Recently, I was rewriting some old code, especially shrink too long functions (reduce overhead, extend readability etc..). Thereby I stumpled about something that actually works:

Class definition

public abstract class BaseClass {
    public string BaseProperty { get; set; }
}

public sealed class ClassA : BaseClass {
    public string PropertyA { get; set; }
}

public sealed class ClassB : BaseClass {
    public string PropertyB { get; set; }
}

Execution

ClassA a = null;
ClassB b = new ClassB();

(a == null ? (BaseClass)b : a).BaseProperty = "What would Jon Skeet think about this?";
Console.WriteLine(b.BaseProperty);

Output

What would Jon Skeet think about this?

Can someone explain to me how this works? What is this sorcery? Of course I can handle both instances the same way as they share a common base class, but I'm only casting one of them to the base class and I'm doing a property assignment based on a condition.
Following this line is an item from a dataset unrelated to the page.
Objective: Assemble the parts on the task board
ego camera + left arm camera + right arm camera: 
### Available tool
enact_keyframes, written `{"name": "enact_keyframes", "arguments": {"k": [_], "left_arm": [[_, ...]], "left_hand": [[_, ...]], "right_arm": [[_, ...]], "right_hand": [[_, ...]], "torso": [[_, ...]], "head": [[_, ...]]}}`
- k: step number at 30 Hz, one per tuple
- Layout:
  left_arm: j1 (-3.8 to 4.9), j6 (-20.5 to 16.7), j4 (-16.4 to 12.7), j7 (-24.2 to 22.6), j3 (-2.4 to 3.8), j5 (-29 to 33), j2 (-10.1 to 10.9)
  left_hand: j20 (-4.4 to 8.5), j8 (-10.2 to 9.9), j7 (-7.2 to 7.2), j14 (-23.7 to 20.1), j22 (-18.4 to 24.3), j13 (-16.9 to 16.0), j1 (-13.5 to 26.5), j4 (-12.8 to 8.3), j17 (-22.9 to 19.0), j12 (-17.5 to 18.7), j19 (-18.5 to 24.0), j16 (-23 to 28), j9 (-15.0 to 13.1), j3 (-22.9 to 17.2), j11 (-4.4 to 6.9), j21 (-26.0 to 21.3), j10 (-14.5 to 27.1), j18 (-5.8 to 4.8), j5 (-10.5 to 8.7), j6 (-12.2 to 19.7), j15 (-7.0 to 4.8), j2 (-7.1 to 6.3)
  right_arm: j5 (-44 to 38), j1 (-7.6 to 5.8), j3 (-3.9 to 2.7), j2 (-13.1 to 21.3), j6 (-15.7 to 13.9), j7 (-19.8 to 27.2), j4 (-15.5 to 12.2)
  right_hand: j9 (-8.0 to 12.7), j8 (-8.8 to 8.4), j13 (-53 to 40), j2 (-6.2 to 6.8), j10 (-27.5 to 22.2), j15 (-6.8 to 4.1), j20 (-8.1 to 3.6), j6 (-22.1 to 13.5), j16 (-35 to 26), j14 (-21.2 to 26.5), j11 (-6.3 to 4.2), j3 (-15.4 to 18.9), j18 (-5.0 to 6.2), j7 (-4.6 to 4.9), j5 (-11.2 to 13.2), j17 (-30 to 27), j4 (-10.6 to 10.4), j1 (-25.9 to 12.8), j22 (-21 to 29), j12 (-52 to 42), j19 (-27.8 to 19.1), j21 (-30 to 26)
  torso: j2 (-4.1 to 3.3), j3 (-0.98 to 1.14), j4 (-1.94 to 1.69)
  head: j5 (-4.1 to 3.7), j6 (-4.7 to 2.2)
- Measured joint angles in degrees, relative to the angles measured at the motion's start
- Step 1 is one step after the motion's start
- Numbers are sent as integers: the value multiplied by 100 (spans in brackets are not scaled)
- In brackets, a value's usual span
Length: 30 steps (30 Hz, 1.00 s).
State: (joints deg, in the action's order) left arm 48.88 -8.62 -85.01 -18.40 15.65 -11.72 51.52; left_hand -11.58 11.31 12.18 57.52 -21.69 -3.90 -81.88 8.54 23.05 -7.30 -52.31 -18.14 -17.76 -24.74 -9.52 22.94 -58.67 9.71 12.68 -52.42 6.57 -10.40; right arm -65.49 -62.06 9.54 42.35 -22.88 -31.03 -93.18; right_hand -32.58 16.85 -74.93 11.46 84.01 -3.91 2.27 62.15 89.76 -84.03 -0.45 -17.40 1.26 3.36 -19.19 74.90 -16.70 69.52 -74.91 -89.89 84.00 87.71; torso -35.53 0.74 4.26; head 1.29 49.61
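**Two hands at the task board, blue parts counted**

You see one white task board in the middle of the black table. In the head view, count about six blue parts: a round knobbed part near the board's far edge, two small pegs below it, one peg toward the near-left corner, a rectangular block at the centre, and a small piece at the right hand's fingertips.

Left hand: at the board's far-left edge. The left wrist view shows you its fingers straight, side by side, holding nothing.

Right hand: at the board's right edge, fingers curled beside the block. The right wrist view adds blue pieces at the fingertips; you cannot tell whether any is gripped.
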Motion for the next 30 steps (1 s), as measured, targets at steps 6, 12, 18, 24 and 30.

Also, is this considered as a good practice or are there any significant downsides I just can't see?

Upvotes: 0

Views: 307

Answers (3)

Tim Schmelter
Tim Schmelter

Reputation: 460128

You are using the conditional operator(?) similiar to this more redable if:

if (a == null)
    b.BaseProperty = "...";
else
    a.BaseProperty = "...";
Console.WriteLine(b.BaseProperty);

The cast in this code

(a == null ? (BaseClass)b : a).BaseProperty = "..."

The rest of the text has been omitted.